▸ Instructions to follow:
Set down every line below, word for word.

▸ Raw data:
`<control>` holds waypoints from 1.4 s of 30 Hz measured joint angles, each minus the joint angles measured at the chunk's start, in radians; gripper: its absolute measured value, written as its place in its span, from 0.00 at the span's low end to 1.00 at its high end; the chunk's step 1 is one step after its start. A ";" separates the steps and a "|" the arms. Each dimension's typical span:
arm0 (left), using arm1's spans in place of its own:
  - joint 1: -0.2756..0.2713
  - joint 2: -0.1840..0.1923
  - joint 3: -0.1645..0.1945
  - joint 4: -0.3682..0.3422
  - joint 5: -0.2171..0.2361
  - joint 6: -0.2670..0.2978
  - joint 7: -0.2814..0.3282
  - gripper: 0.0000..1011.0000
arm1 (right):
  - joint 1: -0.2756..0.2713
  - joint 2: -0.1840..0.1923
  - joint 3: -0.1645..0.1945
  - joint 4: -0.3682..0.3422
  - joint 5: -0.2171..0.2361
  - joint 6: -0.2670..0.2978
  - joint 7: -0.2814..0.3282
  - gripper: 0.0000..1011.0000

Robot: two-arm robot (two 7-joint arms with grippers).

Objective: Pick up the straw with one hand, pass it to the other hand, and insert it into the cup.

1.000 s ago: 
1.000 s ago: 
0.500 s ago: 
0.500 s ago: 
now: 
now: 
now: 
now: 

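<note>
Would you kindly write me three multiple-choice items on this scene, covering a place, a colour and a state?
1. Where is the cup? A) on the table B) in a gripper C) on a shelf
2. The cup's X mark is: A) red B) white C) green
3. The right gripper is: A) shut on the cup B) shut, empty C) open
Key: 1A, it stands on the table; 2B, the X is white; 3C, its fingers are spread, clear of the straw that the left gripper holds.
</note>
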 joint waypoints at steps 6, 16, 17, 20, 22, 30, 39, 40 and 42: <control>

▸ Reply:
`<control>` holds waypoints from 1.4 s of 30 Hz measured joint angles, each minus the joint angles measured at the chunk's start, in radians; gripper: its absolute measured value, written as its place in its span, from 0.00 at the span's low end to 1.00 at its high end; the chunk's step 1 is one step after its start. A ";" separates the steps and a "|" the arms. Each dimension's typical span:
arm0 (left), using arm1's spans in place of its own:
  - joint 1: -0.2756..0.2713
  - joint 2: -0.1840..0.1923
  - joint 3: -0.1645..0.1945
  - joint 4: -0.3682..0.3422
  - joint 5: -0.2171..0.2361
  - joint 6: -0.2670..0.2978
  - joint 7: -0.2814..0.3282
  - gripper: 0.0000..1011.0000
arm1 (right):
  - joint 1: -0.2756..0.2713
  - joint 2: -0.1840..0.1923
  - joint 3: -0.1645..0.1945
  - joint 4: -0.3682..0.3422
  - joint 5: -0.2171..0.2361
  - joint 6: -0.2670..0.2978
  - joint 7: -0.2814..0.3282
  - gripper: 0.0000..1011.0000

Robot: two-arm robot (two 7-joint arms with grippers).

Objective: Pick up the straw with one hand, pass it to the other hand, and insert it into the cup.

1.000 s ago: 
1.000 s ago: 
0.500 s ago: 
0.500 s ago: 
now: 
now: 
now: 
now: 

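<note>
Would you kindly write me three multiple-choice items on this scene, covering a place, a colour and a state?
1. Where is the cup? A) on the table B) in a gripper C) on a shelf
2. The cup's X mark is: A) red B) white C) green
3. The right gripper is: A) shut on the cup B) shut, empty C) open
Key: 1A, it stands on the table; 2B, the X is white; 3C, its fingers are spread, clear of the straw that the left gripper holds.
</note>
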 joint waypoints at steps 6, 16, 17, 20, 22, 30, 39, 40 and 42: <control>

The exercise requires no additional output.